The question of global overpopulation has challenged the world’s sociologists since Thomas Malthus raised the prospect over 200 years ago. Malthus [i] argued that while human population potentially grows exponentially, the resources required for human survival remain relatively finite. To date, society has largely managed to produce the resources necessary to feed, house and clothe the majority of the earth’s inhabitants, though in vastly differing degrees of comfort, and Malthusian sceptics[ii] argue that his predictions of over-population have not eventuated because advanced technology and the use of high-energy fossil fuels have allowed for a significantly expanded resource-base. However, this mode of industrialised production and consumption has proven costly, with world-wide environmental degradation, resource depletion and social inequities escalating, and an ever-increasing global population serving to magnify the problem.
Despite widespread awareness of worsening global environmental indicators such as species extinction and climate change, our current societal systems appear to conspire against taking meaningful corrective action. The dominant global economic paradigm is one of infinite growth, despite its implausibility on a finite planet with finite resources. At the heart of this problem is the widespread misapprehension of system divisibility; that our economy can act independently from the physical environment (figure 1a); despite the fact that all resources, all people and all of society is set within a physical system. The environment is thus the biophysical context that encapsulates and supports all other systems. Nested inside the physical sphere are society’s socio-cultural systems, of which the economy, being a subset of the society, is but one part amongst a number of other systems including education, health and governance (figure 1b).
Figure 1a. (left): Intersecting environmental-societal systems - an unrealistic representation of the whole. An example of its use is in the Australian Government’s recent population strategy. [iv]

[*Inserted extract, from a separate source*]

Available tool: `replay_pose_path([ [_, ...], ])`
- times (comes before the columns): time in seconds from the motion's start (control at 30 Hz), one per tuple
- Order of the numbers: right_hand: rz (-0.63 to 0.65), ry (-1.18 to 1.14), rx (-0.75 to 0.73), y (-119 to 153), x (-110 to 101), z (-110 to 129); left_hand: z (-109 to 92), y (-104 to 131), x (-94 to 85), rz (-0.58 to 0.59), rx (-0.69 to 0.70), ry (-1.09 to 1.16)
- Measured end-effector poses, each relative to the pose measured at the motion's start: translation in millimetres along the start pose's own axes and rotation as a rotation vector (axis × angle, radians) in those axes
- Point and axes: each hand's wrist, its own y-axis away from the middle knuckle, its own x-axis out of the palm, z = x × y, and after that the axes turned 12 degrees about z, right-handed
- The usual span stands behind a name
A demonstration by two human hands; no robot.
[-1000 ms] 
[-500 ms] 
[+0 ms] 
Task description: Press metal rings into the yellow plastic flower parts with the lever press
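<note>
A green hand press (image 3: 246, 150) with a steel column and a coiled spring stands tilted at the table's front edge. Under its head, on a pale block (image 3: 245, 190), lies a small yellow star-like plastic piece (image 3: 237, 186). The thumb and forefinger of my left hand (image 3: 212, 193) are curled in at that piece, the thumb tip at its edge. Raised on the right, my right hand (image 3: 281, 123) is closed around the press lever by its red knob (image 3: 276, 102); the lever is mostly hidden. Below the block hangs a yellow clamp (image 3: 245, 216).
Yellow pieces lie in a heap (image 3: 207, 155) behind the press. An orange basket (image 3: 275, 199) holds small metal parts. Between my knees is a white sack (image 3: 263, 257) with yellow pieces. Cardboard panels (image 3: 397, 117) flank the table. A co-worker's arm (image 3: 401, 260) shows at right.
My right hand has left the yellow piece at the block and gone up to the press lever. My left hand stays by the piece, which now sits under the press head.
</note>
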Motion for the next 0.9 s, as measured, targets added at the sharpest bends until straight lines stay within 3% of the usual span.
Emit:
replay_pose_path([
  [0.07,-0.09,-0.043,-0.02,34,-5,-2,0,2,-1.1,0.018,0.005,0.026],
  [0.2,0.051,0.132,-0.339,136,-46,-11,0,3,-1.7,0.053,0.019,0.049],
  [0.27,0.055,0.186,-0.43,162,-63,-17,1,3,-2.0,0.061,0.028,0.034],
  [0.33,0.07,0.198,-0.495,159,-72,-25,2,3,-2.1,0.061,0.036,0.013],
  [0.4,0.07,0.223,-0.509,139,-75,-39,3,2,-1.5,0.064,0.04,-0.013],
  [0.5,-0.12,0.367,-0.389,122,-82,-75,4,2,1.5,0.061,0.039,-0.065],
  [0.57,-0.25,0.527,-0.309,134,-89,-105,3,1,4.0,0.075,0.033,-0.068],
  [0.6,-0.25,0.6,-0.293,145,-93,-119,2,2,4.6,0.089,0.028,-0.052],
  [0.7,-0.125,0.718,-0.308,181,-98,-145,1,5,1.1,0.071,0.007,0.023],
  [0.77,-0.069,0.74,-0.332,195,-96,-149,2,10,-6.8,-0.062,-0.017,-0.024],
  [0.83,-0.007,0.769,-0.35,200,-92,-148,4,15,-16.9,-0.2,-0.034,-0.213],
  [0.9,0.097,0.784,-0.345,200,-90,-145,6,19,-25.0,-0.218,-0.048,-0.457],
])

Figure 1b (right): Nested systems - a more accurate illustration of the relationship between economic, societal and environmental systems. An example of this model can be found in the Sunshine Coast Regional Council’s Sustainability Advisory Panel report. [v]
Given the dependence of societal systems on biophysical health, it is incumbent on land-use planning practice to more clearly define the extent to which society is able to encroach into the biophysical sphere. However, at present, most local regions possess neither the tools nor the know-how to assess the productive capacity of their own precincts. To this end, carrying capacity assessment offers a way to assess our resource needs and also determine how best to meet these needs in the future. This process establishes direct causal relationships between a specific landscape, timeframe and people, and inherently links these aspects to systems of land usage and social function.
[i] MALTHUS, T. R. (1959) Population: The First Essay, Michigan, University of Michigan Press.
[ii] LOMBORG, B. (2001) The Skeptical Environmentalist: Measuring the Real State of the World, Cambridge, Cambridge University Press.
[iii] VAIL, J. (2006) Envisioning a Hamlet Economy: Topology of Sustainability and Fulfilled Ontogeny
[iv] This AUSTRALIAN GOVERNMENT (2011) Sustainable Australia - Sustainable Communities. A sustainable population strategy for Australia. Barton, Department of Sustainability, Environment, Water, Population and Communities.
[v] SUNSHINE COAST REGIONAL COUNCIL (2009) Sustainability Advisory Panel Minutes. Nambour.